I sort of had a feeling that as Obama regained the lead in the polls, the press might ramp up scrutiny in adherance to some sort of “balance from on high” editorial requirement. Lo and behold, Michael Scherer of TIME accuses Obama of advertising perfidy. Here’s the basis for Scherer’s criticism.
You want attack your opponent for supporting Policy X, because your pollsters tell you such an attack would help your candidate. But there’s a problem. Your opponent doesn’t clearly support Policy X. So you send off researchers to find an old legislative vote that you can use in an ad to mislead the public about your opponent’s plans, without lying outright.
According to Scherer, here is the first such example of Obama employing this tactic.

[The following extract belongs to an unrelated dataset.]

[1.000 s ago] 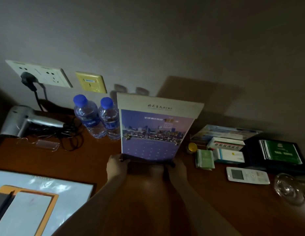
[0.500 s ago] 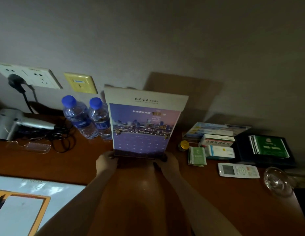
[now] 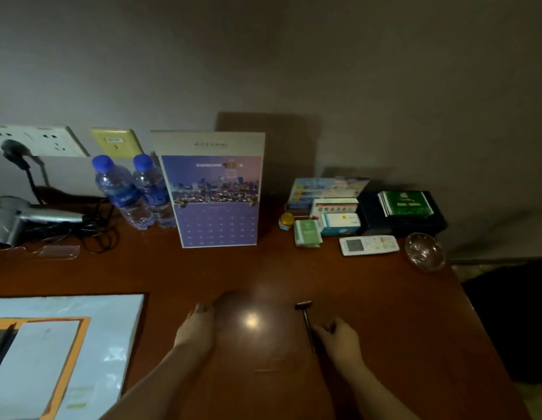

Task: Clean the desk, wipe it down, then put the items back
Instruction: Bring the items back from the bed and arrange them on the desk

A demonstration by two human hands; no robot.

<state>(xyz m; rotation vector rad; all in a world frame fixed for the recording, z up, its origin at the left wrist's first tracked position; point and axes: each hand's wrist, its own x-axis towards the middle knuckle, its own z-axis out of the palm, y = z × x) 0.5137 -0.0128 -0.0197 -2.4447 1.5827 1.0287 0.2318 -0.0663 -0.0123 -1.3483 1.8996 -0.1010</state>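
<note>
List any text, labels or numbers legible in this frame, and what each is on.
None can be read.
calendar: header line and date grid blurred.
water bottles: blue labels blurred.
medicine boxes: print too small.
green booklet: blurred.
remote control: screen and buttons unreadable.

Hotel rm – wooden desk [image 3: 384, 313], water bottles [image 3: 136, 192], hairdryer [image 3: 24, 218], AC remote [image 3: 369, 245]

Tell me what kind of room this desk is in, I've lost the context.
Most likely a hotel room. Along the wall stand two bottled waters, a standing promotional calendar, an air-conditioner remote and a glass ashtray, and a hair dryer is plugged into the wall socket.
</note>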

…Obama says that McCain voted three times to privatize Social Security, and that he is willing to risk the nation’s retirement program on the risky stock market. Now, it is true that McCain did support President Bush’s effort to privatize a portion of Social Security. But it is not true that McCain is running for president on a platform of turning Social Security over to Wall Street…
This might be a sensible argument were it not for the rather inconvenient fact that McCain actually supports the privatization of Social Security. But don’t take my word for it, take Scherer’s:
Here is what [McCain’s] campaign says: “John McCain supports supplementing the current Social Security system with personal accounts–but not as a substitute for addressing benefit promises that cannot be kept…” (emphasis added)

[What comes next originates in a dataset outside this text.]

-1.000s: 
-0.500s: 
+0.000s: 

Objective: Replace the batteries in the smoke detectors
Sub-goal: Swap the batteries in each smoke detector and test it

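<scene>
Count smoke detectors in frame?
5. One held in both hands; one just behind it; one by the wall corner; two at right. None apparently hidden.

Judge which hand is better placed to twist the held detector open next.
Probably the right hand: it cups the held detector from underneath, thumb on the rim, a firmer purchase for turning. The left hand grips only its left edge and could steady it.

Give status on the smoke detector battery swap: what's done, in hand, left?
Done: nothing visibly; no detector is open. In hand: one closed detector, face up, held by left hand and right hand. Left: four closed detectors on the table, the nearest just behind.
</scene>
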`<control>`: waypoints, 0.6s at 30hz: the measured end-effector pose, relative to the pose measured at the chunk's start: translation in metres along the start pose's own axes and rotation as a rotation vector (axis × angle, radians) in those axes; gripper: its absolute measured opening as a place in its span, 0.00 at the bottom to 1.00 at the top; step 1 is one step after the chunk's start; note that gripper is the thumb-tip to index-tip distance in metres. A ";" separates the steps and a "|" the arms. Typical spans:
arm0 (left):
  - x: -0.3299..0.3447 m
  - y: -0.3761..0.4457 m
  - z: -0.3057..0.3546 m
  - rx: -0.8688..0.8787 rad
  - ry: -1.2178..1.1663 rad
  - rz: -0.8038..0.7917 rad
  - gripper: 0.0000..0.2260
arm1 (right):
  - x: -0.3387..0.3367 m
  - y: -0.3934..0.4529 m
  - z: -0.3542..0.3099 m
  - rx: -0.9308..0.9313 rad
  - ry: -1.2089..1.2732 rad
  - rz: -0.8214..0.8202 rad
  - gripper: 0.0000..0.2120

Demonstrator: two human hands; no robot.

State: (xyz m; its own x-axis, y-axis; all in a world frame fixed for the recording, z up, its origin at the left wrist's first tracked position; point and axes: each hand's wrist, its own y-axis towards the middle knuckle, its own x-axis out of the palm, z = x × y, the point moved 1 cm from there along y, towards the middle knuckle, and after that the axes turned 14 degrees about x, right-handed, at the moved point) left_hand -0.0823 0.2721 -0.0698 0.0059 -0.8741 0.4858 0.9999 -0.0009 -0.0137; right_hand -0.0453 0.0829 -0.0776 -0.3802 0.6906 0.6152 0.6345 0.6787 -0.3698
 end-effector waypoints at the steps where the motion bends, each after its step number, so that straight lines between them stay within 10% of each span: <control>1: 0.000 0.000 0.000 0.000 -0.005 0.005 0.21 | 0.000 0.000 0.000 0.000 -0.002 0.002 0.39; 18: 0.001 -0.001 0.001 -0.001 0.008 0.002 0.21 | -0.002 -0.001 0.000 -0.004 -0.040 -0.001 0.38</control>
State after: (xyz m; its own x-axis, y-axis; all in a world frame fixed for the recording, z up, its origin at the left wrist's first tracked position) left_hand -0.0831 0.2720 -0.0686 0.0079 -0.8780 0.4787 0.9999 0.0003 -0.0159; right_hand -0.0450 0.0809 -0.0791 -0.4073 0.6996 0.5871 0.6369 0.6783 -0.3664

Now, I’m no trained logician, but if I can properly recall Scherer’s argument, the key to the “trick” depends on the attacked candidate not actually support the policy, hence the misrepresentation. But as Scherer points out in what can only be interpreted as a botched Jedi mind trick, McCain actually does support privatizing social security.
Anyway, Scherer goes on, though somewhat more fairly:
The second Obama ad is even more egregious in misleading people about McCain’s positions. The ad says McCain “voted against tax incentives for alternative energy–against ethanol, against fuel cells, against hybrids, against electric cars, against wind and solar, against geothermal.” Then the ad says McCain wants to give $4 billion in tax breaks to oil companies. This is all a nifty bit of misdirection. The oil company tax breaks the ad refers to are a corporate tax cut McCain favors, which would apply to almost all profitable companies, not just oil companies–including those companies that work on wind, solar and biofuels.
Granted, this is more misleading than other Obama ads, but the key difference between this type of ad and several of McCain’s ads is that it has the benefit of being true. McCain’s tax plans would, as Scherer admits, provide immense tax relief to oil companies, and McCain did votes against subsidies for the renewable energy sources listed (here are the votes referenced).
By contrast, McCain’s ads feature outright lies and grotesquely warped accusations. The attempt to “balance” outright repeated lies of McCain’s ads with Obama’s factual, if interpretive, advertising is shallow, pedantic, and misses the point entirely.